Apesar de sua pouca idade, Marjane começa a apoiar a revolução, documenta e lê inúmeros livros, ouve as histórias de sua família, etc. Mas o que realmente faz com que tome a decisão de apoiar os revolucionários é a diferença de classes, algo que até sua família parecia ignorar.
A família Satrapi vive junto com uma empregada, uma jovem de origem muito humilde, analfabeta e que, desde muito jovem, teve que cuidar de Marjane. Ambas cresceram muito próximas e Marjane sempre sentia tristeza porque ela não comia com a família; a revolução é, para Marjane, o fim das classes sociais, a igualdade de todas as pessoas. Sendo uma menina, ela não tem preconceitos e sua visão é mais aberta do que a de seus pais. Ela se sente envergonhada quando anda no Cadillac de seu pai enquanto outras crianças têm que trabalhar.
A revolução tomou um rumo inesperado e se tornou uma revolução islâmica; o medo começou a tomar conta de grande parte da população e Marjane teve que se despedir de alguns amigos e familiares que decidiram emigrar para outros países. Logo, as escolas deixaram de ser laicas e mistas e as meninas foram obrigadas a usar véu.
Todas essas mudanças, juntamente com a guerra Irã-Iraque, levaram Marjane a perder sua inocência da infância muito cedo, pois logo teria que viajar para a Europa para poder continuar seus estudos. Sua posição social privilegiada e seus anos de estudo em uma escola secundária francesa fizeram com que fosse mais fácil para ela frequentar uma escola francesa em Viena.
A chegada na Europa
A chegada na Europa não foi fácil; ela não conhecia a língua e havia escapado de uma guerra. Os mais progressistas pareciam demonstrar um certo fascínio pela história de Marjane, mas era um fascínio egoísta, centrado em aparências e em satisfazer sua própria curiosidade, sem nunca se afastar de seu conforto europeu.
Ao mesmo tempo, ela teve que enfrentar os olhares críticos dos mais conservadores e relutantes em conhecer outras culturas, chegando a mentir sobre sua nacionalidade.
Marjane não se encaixava na Europa e retornou ao seu país de origem, mas também não se encaixava ali. Ela não havia experimentado o pior da guerra, não havia experimentado o sofrimento de seus vizinhos e amigos, seus problemas haviam sido “ocidentalizados”.
Formou-se em artes plásticas e tentou estabelecer sua vida novamente em Teerã, embora sem muito sucesso, então se mudou para Paris. Em Persépolis, ela captou sua própria perspectiva da revolução, da guerra, da emigração e posterior adaptação a um país que não era seu, a uma cultura e pessoas que também não facilitaram essa integração.

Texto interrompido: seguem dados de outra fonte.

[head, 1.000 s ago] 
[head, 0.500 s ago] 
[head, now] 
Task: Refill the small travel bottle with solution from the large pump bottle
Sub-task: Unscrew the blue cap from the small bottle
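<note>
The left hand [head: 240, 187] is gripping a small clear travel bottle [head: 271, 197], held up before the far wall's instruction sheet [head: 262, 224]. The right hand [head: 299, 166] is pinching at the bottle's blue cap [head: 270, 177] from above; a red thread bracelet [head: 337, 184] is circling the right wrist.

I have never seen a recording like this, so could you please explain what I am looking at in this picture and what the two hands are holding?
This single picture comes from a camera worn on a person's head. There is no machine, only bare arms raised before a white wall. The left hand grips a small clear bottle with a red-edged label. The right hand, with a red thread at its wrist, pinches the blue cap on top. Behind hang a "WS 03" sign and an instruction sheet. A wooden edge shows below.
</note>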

Na Europa, tentou encontrar pessoas que compartilhassem seus ideais, mas encontrou uma realidade diferente da que ela conhecia e descobriu que essas ideias são defendidas de maneira muito diferente, de uma forma muito mais superficial e a partir do conforto.

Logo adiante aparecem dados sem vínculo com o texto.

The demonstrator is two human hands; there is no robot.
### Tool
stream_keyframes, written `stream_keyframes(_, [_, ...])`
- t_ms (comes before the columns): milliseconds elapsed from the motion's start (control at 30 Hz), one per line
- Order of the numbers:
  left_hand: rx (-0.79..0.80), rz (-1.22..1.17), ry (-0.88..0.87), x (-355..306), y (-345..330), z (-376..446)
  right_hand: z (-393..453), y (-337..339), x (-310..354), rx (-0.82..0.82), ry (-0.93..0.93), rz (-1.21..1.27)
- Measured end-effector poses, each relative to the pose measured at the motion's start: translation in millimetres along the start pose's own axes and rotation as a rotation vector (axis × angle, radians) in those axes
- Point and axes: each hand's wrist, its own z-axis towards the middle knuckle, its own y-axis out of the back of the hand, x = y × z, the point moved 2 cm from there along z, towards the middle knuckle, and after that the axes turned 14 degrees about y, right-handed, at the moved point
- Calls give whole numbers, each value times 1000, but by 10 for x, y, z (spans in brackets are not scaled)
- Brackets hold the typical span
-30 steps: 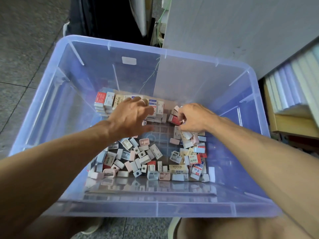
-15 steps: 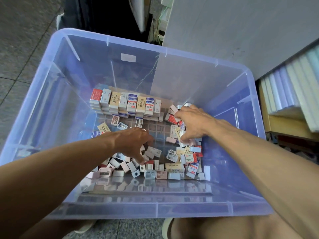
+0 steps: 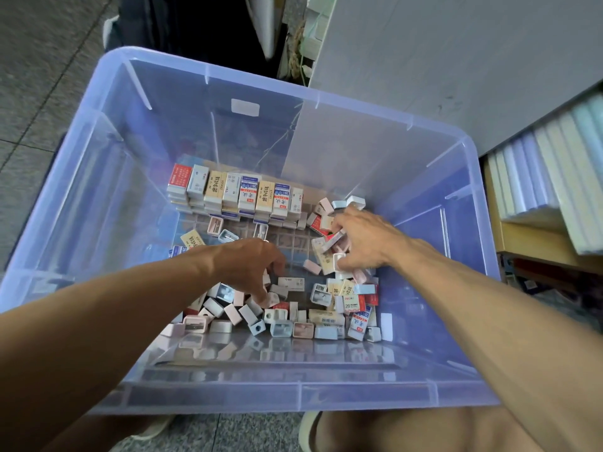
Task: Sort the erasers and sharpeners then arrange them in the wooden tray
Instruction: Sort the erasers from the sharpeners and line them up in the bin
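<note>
Both hands, left (image 3: 248, 269) and right (image 3: 355, 243), claw into loose sharpeners (image 3: 280, 329); a careless sweep could topple the stacked erasers (image 3: 235, 194).

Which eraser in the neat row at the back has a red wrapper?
The leftmost eraser in the row of stacked erasers. Its top is red with white writing; the others beside it are grey, tan or white and blue.

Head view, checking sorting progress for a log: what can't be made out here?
- Left hand: its fingertips dip into the loose sharpeners; whether it pinches one is hidden by the hand's own back.
- Right hand: covers the pieces beneath it.
- Eraser row: how many layers it has is hidden by the top layer.
- Wooden tray: not identifiable; the clear bin wall's reflections blur the near floor.
</note>
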Motion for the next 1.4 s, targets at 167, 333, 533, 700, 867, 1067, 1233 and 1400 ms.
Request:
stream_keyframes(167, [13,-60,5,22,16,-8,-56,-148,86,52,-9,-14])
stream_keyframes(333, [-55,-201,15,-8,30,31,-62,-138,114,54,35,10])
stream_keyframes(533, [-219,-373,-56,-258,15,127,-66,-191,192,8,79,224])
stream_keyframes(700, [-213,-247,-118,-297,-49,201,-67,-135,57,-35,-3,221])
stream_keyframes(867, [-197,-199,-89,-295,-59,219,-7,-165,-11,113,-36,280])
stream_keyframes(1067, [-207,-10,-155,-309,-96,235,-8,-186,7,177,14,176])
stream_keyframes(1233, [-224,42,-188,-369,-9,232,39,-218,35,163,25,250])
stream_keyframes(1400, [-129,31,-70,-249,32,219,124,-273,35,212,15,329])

A visão de Satrapi em Persépolis não é objetiva, pois se trata de uma obra autobiográfica, mas a verdade é que ela propõe uma reflexão: há uma total falta de conhecimento do Ocidente em relação ao resto do mundo, alguns preconceitos muito estabelecidos e críticas a partir da ignorância.
Algo que não é tão diferente no mundo de onde vem Marjane, porque seus pais, apesar de suas ideias progressistas, apoiaram aqueles que acabaram com suas liberdades e pregaram a igualdade quando tinham uma empregada e uma infinidade de privilégios.
Satrapi coloca todos nós como observadores a partir do olhar atento de uma menina; Persépolis compõe este Bildungsroman (romance de aprendizado), do qual todos podemos tirar uma lição, uma evolução. Assim como a própria Marjane, que vai formando sua opinião enquanto cresce e compreende o mundo: desde a utopia infantil à dura realidade. Talvez o mundo fosse mais simples se todos mantivéssemos um pouco daquela inocência infantil que vamos perdendo com o tempo.
“Estávamos tão ansiosos pela liberdade que esquecemos que não éramos livres”.